Os psicofármacos sempre foram muito bem-vindos; intragável é a ideologia que, junto com eles, querem nos fazer engolir. É possível empregá-los seguindo outra política e outra ética.

Para terminar, a convicção de que este livro, que o Centro de Estudos Galba Veloso acaba de lançar, é uma amostra do que se pode fazer para evitar o pior. O que é o pior? Há uma expressão que os franceses gostam muito. “Não se deve jogar fora o bebê com a água suja do banho”. Pois bem. O risco é ainda maior: que a psiquiatria jogue fora o bebê e fique com a água suja.

 

NOTAS

[1] Apresentado no dia 23 de agosto de 2013, no auditório do Centro de Estudos Galba Veloso, da Residência de Psiquiatria do Instituto Raul Soares, Belo Horizonte, por ocasião do lançamento do livro Seminários em Psicopatologia, Coopmed, organizado por Rafael Miranda de Oliveira. Publicado em

WWW.franciscopaesbarreto.com em 01 de outubro de 2013 e em O bem-estar na civilização, CRV, 2016.

 

[2] Foucault, M. (1987) O Nascimento da Clínica. Rio de Janeiro: Forense-Universitária, p. 107.
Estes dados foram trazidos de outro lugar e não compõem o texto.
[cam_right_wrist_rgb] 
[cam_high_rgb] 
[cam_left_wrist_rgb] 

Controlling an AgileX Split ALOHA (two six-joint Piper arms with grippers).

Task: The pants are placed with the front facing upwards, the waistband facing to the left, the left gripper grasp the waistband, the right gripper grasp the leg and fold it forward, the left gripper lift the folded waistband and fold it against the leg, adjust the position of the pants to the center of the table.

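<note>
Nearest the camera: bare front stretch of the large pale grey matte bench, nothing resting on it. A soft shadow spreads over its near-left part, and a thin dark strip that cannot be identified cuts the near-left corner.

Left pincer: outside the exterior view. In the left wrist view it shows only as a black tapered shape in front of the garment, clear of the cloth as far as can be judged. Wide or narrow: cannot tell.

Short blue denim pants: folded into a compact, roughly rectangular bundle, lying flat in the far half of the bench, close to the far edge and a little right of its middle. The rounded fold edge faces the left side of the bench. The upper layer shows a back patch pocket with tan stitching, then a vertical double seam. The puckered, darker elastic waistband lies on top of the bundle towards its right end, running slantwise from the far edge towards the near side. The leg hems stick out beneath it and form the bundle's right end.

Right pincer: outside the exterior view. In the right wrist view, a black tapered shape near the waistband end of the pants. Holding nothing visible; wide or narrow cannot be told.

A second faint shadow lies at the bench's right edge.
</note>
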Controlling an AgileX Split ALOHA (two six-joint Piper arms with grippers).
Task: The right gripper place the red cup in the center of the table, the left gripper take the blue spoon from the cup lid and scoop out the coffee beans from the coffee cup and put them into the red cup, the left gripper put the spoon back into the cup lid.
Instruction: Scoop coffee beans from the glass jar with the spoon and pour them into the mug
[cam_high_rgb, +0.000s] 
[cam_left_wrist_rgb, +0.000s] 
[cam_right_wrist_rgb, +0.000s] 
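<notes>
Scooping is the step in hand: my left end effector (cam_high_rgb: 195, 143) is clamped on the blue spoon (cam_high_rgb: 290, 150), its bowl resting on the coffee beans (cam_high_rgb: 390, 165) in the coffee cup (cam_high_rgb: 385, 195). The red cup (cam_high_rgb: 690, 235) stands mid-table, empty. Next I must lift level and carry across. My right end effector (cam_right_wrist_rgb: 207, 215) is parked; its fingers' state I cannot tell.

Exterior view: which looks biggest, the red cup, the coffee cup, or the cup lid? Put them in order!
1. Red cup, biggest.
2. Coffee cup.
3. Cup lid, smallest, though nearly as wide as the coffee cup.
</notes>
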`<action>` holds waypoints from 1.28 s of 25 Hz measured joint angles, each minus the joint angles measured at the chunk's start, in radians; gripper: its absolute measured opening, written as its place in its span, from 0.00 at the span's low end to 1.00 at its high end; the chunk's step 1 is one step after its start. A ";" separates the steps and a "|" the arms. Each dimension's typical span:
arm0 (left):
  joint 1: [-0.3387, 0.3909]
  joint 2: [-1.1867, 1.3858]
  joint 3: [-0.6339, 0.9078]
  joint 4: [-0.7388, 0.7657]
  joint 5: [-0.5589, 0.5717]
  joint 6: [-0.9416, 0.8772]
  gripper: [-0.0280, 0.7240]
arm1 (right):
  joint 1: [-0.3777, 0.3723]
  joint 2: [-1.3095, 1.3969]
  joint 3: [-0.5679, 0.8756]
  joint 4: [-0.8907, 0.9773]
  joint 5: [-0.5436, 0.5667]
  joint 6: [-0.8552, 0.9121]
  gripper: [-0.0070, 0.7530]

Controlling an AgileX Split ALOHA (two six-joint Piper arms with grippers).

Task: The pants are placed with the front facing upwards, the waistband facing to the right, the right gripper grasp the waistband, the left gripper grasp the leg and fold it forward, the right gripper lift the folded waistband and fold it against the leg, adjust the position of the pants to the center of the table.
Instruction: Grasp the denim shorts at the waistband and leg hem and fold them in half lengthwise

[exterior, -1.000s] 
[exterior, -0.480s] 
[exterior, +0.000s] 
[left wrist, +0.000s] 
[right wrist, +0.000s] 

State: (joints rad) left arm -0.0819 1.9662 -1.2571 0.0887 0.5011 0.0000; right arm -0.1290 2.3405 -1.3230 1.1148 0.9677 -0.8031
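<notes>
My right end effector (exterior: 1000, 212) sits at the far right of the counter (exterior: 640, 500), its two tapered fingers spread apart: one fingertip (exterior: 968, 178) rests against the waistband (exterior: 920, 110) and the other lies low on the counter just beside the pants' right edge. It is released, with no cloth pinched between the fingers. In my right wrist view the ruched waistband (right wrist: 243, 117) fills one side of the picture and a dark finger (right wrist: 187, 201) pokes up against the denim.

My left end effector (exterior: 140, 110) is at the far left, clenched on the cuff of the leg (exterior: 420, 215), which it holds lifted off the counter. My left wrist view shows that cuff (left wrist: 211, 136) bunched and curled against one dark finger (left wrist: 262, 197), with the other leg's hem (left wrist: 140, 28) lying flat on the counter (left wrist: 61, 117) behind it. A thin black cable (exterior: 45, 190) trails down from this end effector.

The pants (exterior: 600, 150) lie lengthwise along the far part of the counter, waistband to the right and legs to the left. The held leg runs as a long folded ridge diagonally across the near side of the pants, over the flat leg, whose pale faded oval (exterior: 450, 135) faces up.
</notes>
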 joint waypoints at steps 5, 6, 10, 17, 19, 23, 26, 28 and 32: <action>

[3] Foucault, M. Idem, c. VIII.

[4] Bercherie, P. (1989) Os Fundamentos da Clínica.  História e estrutura do saber psiquiátricoRio de Janeiro: Jorge Zahar Editor, c. 1.

[5] Bercherie, P. Idem, c. 5.

[6] Griesinger, W. (1865)  Traité des Maladies Mentales.  Paris: Adrien Delahaye, Libraire-Editeur, p. 1.

[7] Bercherie, P. Op. cit., c. 16.

[8] Canguilhem, G. (1990) O Normal e o Patológico, 3ª ed. Rio de Janeiro: Forense-Universitária, p. 183.

[9] Lacan J. (1985) Psicoanálisis y Medicina. In: Intervenciones y Textos. Buenos Aires:Manantial, p. 92.

[10] Lacan, J. (1975) Conversa com estudantes na Universidade de Yale, EUA (inédito).

[11] Alonso-Fernández, F. (1968) Fundamentos de la Psiquiatría Actual. Tomo I. Madrid: Editorial Paz Montalvo, p. 12.